# Brief
Return, word for word, only the lines of the data below that lie between the line with "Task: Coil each" and the line with "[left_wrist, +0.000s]", those two lines included.

# Information shown

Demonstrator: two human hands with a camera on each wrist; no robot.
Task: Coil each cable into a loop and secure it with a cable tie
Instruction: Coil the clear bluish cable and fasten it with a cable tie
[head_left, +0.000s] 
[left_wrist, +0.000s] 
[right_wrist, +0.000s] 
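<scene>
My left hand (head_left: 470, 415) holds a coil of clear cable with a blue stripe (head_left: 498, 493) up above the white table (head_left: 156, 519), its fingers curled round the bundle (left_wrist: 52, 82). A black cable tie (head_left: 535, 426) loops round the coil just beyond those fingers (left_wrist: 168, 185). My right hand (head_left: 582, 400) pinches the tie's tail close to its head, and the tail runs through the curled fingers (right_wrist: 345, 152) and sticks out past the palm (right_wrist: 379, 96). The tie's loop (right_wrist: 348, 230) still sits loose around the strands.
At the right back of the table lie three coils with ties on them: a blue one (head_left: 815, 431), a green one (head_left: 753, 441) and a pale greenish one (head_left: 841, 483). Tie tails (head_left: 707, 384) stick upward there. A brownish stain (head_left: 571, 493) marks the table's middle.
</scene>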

# Reply to the exercise
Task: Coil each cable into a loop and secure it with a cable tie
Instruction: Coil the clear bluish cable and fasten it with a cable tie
[head_left, +0.000s] 
[left_wrist, +0.000s] 

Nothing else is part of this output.